Partis en poudre

    L’avocate générale Sandretto plante le décor : « C’est le procès de la toxicomanie. C’est un désastre complet qui défile à la barre. Parce que la drogue anéantit tous les efforts de vie ». Les assises de la Somme, cette semaine, étaient consacrées à un dossier 100 % héro : à Péronne, en 2015, trois consommateurs avaient causé la mort d’un dealer en lui volant 20 grammes de came et 1 400 euros.
    L’héroïne, c’est LA drogue dure, celle à laquelle on est le plus vite accro, celle dont il est le plus difficile de se défaire. Fabien peut en témoigner : « Après ma première détention, avec l’aide de mes frères et sœurs, j’étais parti en Vendée, j’avais décroché. Et puis je suis revenu à Athies parce que la maison de ma mère avait cramé. En un clin d’œil, en quinze jours, j’avais remis le nez dedans. » « Le matin, dès qu’ils se lèvent, la première chose qu’ils ont dans la tête c’est leur drogue. Ils perdent le sens de la réalité », témoigne son frère.

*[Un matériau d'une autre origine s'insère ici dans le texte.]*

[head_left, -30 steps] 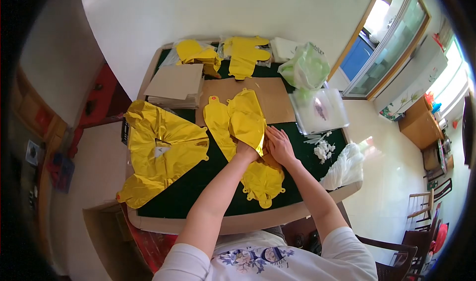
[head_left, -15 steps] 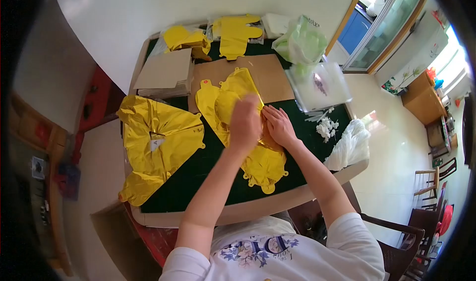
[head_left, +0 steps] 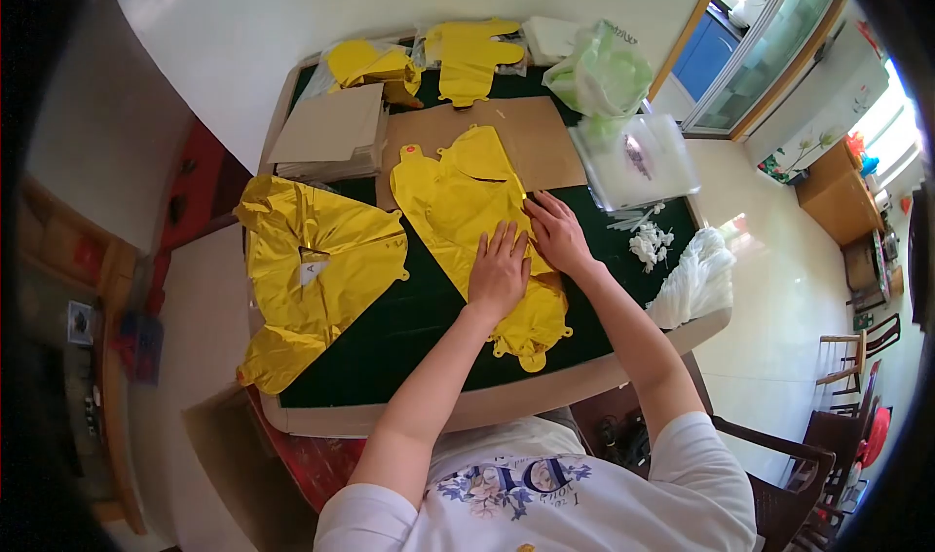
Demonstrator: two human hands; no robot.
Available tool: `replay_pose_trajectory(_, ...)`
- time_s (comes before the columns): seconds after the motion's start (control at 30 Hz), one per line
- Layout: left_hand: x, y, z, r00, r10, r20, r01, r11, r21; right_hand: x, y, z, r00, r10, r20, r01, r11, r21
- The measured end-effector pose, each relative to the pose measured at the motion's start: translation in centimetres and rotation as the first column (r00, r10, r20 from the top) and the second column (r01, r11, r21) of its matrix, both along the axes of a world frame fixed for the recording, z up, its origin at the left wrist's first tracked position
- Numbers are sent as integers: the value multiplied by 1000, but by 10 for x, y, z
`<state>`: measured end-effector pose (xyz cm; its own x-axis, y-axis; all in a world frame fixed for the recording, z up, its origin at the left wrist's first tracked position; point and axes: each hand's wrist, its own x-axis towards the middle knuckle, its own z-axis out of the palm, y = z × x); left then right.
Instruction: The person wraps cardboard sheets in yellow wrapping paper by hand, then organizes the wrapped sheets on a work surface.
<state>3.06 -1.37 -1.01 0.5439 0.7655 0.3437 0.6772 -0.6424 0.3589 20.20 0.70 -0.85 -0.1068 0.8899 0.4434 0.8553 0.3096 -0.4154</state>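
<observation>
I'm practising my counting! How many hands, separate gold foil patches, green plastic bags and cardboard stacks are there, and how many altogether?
Left hand and right hand: 2
Gold foil patches: 4
Green plastic bag: 1
Cardboard stack: 1
Total: 8

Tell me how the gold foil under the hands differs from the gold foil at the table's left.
The left hand rests on the central foil; neither hand touches the left-side foil.
The central foil partly overlaps the brown cardboard; the left-side foil lies clear of it.
The left-side foil shows a white patch near its middle; the central foil shows none.
Both are shiny, creased and gold, with small edge tabs.
</observation>
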Motion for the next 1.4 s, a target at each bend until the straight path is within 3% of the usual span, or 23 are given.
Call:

    Le jour du drame, trois hommes en manque sonnent à toutes les portes de dealers connus et localisés de tous (ils seront bientôt dans les pages blanches !) Rien d’autre n’importe et l’agression d’un fournisseur, qui les a envoyés balader, n’est pas la plus grande transgression qu’ils sont prêts à affronter.
    Comment devient-on héroïnomane ? Eddy, Fabien et Kévin n’éclairent pas beaucoup la cour. Ils ont 40, 30 et 20 ans. « C’était un bon gars et puis il est tombé dans la drogue », se souvient, fataliste Stéphane, frère de Fabien. Comme s’il parlait de tomber dans un trou… « Une fois qu’il a fait connaissance avec ces types-là, ça a été fini », complète Noël, père de Kévin. Car la rencontre avec l’héroïne, c’est d’abord celle des héroïnomanes, meute tapie dans l’ombre à la recherche de sa dose mais groupe cohérent, avec ses règles, son vocabulaire et p30arfois ses solidarités, qui agit comme un aimant à paumés. Pour Kévin, par exemple, le baptême à l’héro a été célébré sous l’abri de bus de Monchy-Lagache, un soir où ça gueulait trop fort à la maison.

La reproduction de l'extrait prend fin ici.